EXERCISE DESCRIPTION: Print, unchanged, the line containing "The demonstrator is" along with all lines that follow it to the end of the listing.

■ ■ ■ ■ ■ ■ ■

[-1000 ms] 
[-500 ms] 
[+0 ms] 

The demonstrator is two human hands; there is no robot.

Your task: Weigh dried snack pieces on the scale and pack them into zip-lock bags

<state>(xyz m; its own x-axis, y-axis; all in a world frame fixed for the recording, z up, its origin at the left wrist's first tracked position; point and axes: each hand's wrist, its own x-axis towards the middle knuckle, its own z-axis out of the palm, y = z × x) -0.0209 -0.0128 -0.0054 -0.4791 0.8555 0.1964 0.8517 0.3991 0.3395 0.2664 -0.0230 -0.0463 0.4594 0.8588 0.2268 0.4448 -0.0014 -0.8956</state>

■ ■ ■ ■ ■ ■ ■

ANSWER TO THE EXERCISE:
The demonstrator is two human hands; there is no robot.

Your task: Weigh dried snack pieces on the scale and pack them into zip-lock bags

<state>(xyz m; its own x-axis, y-axis; all in a world frame fixed for the recording, z up, its origin at the left wrist's first tracked position; point and axes: each hand's wrist, its own x-axis towards the middle knuckle, its own z-axis out of the palm, y = z × x) -0.0209 -0.0128 -0.0054 -0.4791 0.8555 0.1964 0.8517 0.3991 0.3395 0.2664 -0.0230 -0.0463 0.4594 0.8588 0.2268 0.4448 -0.0014 -0.8956</state>

The answer has now been finished.